I was misinformed, Modern Philosophers, and I wish to lodge an official protest!
So many people have told me over the course of my life that you can’t run from your problems. But recent research has proven this to be a lie!
And I didn’t even need the pack of scientists I keep on retainer in my basement to debunk this claim. While the nerds in lab coats polished their lab beakers, I put on my running toga, laced up my sneakers, and did the legwork on my own.
I had a very stressful week. Most of the problems cropped up on Friday (some Good Friday that was!) and threatened to carry over into my weekend.
There was no way I could allow my Easter weekend to be ruined, however. I have been putting in fifty hour work weeks, so two days of rest and relaxation to recharge my battery was exactly what the doctor (if I had one) would have ordered.
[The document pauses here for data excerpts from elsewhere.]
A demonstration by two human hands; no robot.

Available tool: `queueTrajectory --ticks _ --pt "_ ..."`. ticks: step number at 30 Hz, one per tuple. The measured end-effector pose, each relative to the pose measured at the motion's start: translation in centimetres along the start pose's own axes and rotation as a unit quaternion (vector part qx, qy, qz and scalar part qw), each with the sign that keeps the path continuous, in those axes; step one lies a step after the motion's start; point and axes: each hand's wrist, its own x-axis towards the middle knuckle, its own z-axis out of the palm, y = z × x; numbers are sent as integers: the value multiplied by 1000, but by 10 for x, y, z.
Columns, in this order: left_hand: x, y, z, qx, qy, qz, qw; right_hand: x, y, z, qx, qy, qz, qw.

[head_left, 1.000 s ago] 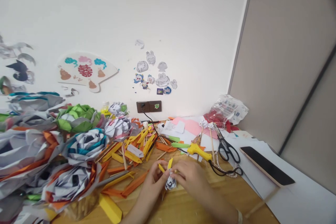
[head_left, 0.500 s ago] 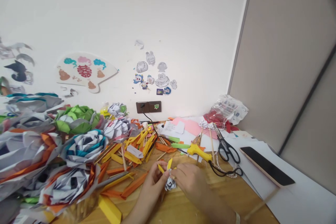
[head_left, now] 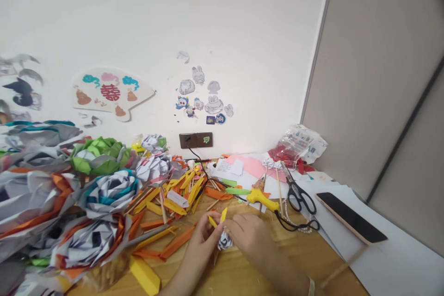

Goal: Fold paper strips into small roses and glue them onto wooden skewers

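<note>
My left hand (head_left: 206, 235) pinches some yellow paper (head_left: 224, 215). My right hand (head_left: 248, 234) is close by, but I can't tell what it grips (its fingertips are hidden). The little white paper flower (head_left: 225, 241) is between my hands, over the wooden table (head_left: 239, 274).

My wooden worktop (head_left: 237, 278) carries big folded-paper flowers (head_left: 88, 246) heaped along its left edge. Beside them I have yellow and orange paper strips (head_left: 175, 207) strewn toward the far edge; white sheets (head_left: 409, 261) cover my right edge and far right corner.
</note>
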Motion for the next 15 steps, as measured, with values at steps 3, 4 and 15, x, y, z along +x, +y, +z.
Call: queueTrajectory --ticks 3,4,15 --pt "0 2 2 -6 4 1 1000 -2 1 2 16 -2 29 999" --pt "0 3 2 -5 7 1 1000 -3 2 4 20 -6 32 999" --pt "-3 3 3 27 19 21 999 -3 -1 0 -15 -30 -21 999"
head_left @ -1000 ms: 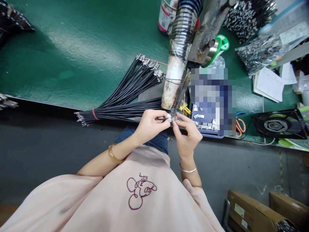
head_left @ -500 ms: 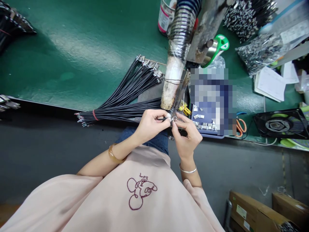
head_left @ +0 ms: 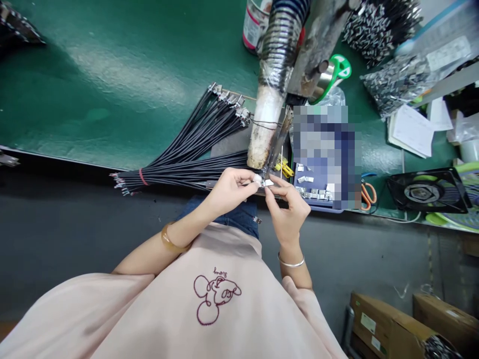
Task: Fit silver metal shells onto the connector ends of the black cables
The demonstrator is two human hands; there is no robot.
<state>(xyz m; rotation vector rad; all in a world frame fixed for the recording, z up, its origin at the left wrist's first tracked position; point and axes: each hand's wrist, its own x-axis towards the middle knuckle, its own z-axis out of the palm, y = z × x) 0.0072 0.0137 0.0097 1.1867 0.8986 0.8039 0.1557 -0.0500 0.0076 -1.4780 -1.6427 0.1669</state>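
Observation:
My left hand (head_left: 229, 189) pinches the end of a thin black cable (head_left: 250, 184) at the bench edge. My right hand (head_left: 287, 209) pinches a small silver metal clip (head_left: 268, 183) right against that cable end. Both hands meet just below the white tip of a wrapped hose (head_left: 264, 127). A bundle of black cables (head_left: 187, 157), bound by a red band, fans out to the left on the green bench (head_left: 112, 75). More silver clips (head_left: 314, 192) lie in a blue tray to the right.
A black fan (head_left: 426, 192) and orange-handled scissors (head_left: 366, 192) sit at the right. Bags of metal parts (head_left: 396, 82), papers (head_left: 411, 129) and a can (head_left: 254, 25) stand at the back. Cardboard boxes (head_left: 381, 324) are on the floor at lower right.
The hands stay together at the same spot; the view has shifted slightly left. The silver clip now shows more plainly between the fingertips.

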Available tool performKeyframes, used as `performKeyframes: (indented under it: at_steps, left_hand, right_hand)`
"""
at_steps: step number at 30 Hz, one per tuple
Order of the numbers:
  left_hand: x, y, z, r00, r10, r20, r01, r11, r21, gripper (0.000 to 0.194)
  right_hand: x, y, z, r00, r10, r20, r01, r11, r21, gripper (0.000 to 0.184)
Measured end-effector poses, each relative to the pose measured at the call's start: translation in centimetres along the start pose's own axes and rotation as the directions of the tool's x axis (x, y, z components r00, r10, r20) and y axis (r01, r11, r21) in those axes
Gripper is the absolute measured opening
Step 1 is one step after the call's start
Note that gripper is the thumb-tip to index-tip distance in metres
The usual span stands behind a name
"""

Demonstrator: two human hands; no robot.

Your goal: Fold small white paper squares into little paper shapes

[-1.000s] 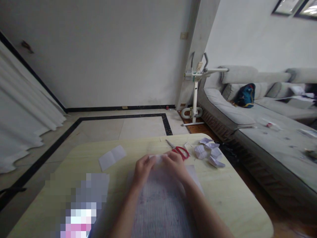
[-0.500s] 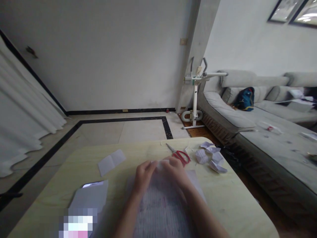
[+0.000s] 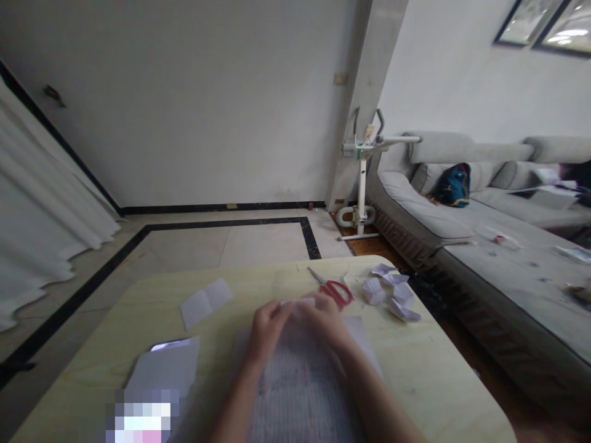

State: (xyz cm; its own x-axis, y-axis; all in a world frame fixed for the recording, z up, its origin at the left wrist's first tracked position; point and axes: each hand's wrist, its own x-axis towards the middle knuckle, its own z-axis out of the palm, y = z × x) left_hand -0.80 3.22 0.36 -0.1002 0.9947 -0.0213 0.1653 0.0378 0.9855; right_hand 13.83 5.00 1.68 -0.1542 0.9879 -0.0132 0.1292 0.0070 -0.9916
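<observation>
Both my hands meet over a large lined sheet of paper (image 3: 300, 394) at the near middle of the table. Between them is a small piece of white paper (image 3: 298, 303), its far edge showing above my fingers. My left hand (image 3: 266, 326) pinches its left side, thumb inward. On the right side my right hand (image 3: 325, 320) grips it, fingers curled. My hands hide most of this piece. Just beyond my right hand lie red-handled scissors (image 3: 336, 291), blades pointing away to the left.
Several folded paper pieces (image 3: 392, 292) lie at the table's far right corner. A creased paper (image 3: 205, 303) is at the far left, and a grey sheet (image 3: 168, 366) nearer, beside a pixelated patch. Beyond the table (image 3: 443, 369) stand a grey sofa (image 3: 521, 252) and a white exercise machine (image 3: 362, 184).
The view has shifted very slightly. My hands stay in nearly the same place, still holding the small paper.
</observation>
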Motion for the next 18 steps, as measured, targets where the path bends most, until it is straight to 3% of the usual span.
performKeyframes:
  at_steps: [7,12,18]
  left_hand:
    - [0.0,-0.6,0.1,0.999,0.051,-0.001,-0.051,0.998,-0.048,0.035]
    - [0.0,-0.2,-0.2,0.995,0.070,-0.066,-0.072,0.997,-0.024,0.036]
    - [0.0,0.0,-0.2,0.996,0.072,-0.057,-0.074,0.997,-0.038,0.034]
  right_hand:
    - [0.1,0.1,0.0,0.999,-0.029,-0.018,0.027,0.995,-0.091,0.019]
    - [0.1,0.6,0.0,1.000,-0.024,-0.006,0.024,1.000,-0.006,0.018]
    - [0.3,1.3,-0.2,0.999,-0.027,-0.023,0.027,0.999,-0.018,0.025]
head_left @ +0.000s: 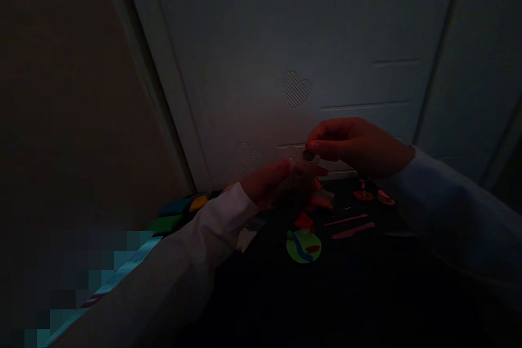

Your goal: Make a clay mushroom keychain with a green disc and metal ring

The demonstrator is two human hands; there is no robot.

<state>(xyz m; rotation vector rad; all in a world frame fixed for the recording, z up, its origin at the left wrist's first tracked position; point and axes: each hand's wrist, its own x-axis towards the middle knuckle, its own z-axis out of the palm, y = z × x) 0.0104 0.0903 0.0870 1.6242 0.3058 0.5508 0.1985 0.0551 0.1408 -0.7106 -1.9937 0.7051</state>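
Note:
The scene is very dim. My left hand (271, 178) reaches out, its fingers closed around something brownish and partly see-through that I cannot make out. Just above it, my right hand (353, 144) pinches a small dark lump (309, 156) between thumb and fingertips. Below both hands lies a light green disc (299, 255) of what looks like modelling clay. On it are a wavy blue strip (300, 247) and a dark red piece (313, 249). A red-capped mushroom shape (304, 222) sits at the disc's far edge.
Pink modelling tools (353, 230) lie right of the disc, on the dark tabletop (293, 299). Small reddish pieces (362, 196) are farther right. Yellow (199, 203) and green (166, 223) items lie far left. A white panel with heart shapes (297, 89) stands behind.

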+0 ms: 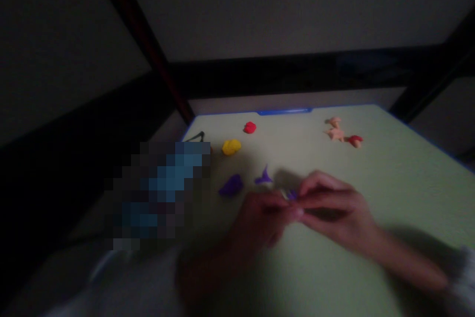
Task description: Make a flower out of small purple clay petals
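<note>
So we've got both hands meeting fingertip to fingertip, the left hand [261, 215] and the right hand [347, 210] pinched together around a small purple bit [292, 195], though it's blurry and we honestly can't tell which one bears it. That bit pokes out on the far side of the grip, around the middle of the worktop [411, 173], and its long axis is too hidden for us to call. Just beyond the left hand, so nearer to it than to the right, sits a spiky purple piece [264, 177], one prong toward the left edge and a thin one toward the far edge. Left of that there's a bigger purple lump [232, 186], lying slantwise, its narrow end toward the near left. Going outward, a yellow lump [231, 147] and a red lump [250, 127] are over toward the far left corner, while a peach cluster [336, 134] with a red-and-peach piece [355, 141] is nearer the far right corner. As for containers, we can't make any out, and the left edge is partly behind a pixelated patch anyway
</note>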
As I mentioned in a previous post, I am knee deep in sweat with a new fitness program. Since I’m eager to keep the wellness train speeding down the tracks towards a healthier life, I decided to kill two birds (of the proverbial variety only) with one stone and go for a very long run this morning.
Not only would I be able to continue kicking ass in the physical fitness department, but I’d also have the opportunity to discover if running was a useful coping skill.
Fifteen days into this new running program, I’ve logged nearly 200,000 steps and gone on nine runs. This morning’s run, the one intended to clear my head and ditch the work stress, was the longest of the bunch.
I was out on the road for nearly an hour on what turned out to be an absolutely gorgeous morning, and amassed almost 9,000 steps. I’m sure I left at least that many of gallons of sweat in my wake.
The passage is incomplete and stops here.